== Segment start ==
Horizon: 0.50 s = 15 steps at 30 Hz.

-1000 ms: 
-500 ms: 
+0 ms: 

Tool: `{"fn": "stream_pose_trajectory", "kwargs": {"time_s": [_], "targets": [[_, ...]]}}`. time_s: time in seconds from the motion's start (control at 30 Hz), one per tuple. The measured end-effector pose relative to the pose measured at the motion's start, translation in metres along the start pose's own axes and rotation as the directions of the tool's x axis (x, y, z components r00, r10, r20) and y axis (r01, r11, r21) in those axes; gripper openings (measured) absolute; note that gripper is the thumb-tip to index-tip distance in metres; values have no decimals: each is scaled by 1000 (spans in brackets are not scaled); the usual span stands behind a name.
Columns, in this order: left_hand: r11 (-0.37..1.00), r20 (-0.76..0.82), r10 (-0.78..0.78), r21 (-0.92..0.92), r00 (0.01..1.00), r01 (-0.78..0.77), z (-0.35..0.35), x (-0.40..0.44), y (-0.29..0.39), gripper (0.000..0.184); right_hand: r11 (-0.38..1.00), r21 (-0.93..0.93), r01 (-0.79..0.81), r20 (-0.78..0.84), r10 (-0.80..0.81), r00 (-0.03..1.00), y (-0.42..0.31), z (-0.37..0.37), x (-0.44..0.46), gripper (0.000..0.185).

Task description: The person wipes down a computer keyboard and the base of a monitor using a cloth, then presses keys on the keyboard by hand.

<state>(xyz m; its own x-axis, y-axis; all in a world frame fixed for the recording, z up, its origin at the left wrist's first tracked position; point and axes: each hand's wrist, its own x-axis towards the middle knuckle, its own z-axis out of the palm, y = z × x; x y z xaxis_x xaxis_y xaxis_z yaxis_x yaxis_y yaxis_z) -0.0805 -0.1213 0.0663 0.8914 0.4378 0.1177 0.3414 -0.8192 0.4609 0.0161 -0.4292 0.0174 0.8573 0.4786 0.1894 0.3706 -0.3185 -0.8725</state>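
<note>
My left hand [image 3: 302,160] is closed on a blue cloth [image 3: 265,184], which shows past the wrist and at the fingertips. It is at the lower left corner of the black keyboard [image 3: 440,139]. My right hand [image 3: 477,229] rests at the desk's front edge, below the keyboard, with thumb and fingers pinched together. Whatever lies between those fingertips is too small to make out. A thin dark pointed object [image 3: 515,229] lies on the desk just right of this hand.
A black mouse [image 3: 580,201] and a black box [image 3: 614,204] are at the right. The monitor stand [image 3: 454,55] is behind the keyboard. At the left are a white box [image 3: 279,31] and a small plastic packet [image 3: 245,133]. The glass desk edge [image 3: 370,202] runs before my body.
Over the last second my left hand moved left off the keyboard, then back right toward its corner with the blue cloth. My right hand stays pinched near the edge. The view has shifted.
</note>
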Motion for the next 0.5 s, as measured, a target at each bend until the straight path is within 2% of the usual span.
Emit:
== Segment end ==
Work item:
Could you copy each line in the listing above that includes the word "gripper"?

Solution below:
Tool: `{"fn": "stream_pose_trajectory", "kwargs": {"time_s": [_], "targets": [[_, ...]]}}`. time_s: time in seconds from the motion's start (control at 30 Hz), one per tuple. The measured end-effector pose relative to the pose measured at the motion's start, translation in metres along the start pose's own axes and rotation as the directions of the tool's x axis (x, y, z components r00, r10, r20) and y axis (r01, r11, r21) in those axes; gripper openings (measured) absolute; note that gripper is the thumb-tip to index-tip distance in metres; values have no decimals: each is scaled by 1000 (spans in brackets are not scaled); the usual span stands behind a name.
Columns, in this order: left_hand: r11 (-0.37..1.00), r20 (-0.76..0.82), r10 (-0.78..0.78), r21 (-0.92..0.92), r00 (0.01..1.00), r01 (-0.78..0.77), z (-0.35..0.35), x (-0.40..0.44), y (-0.29..0.39), gripper (0.000..0.184); right_hand: r11 (-0.38..1.00), r21 (-0.93..0.93), r01 (-0.79..0.81), r20 (-0.78..0.84), r10 (-0.80..0.81), r00 (-0.03..1.00), y (-0.42..0.31), z (-0.37..0.37), x (-0.44..0.46), gripper (0.000..0.185).

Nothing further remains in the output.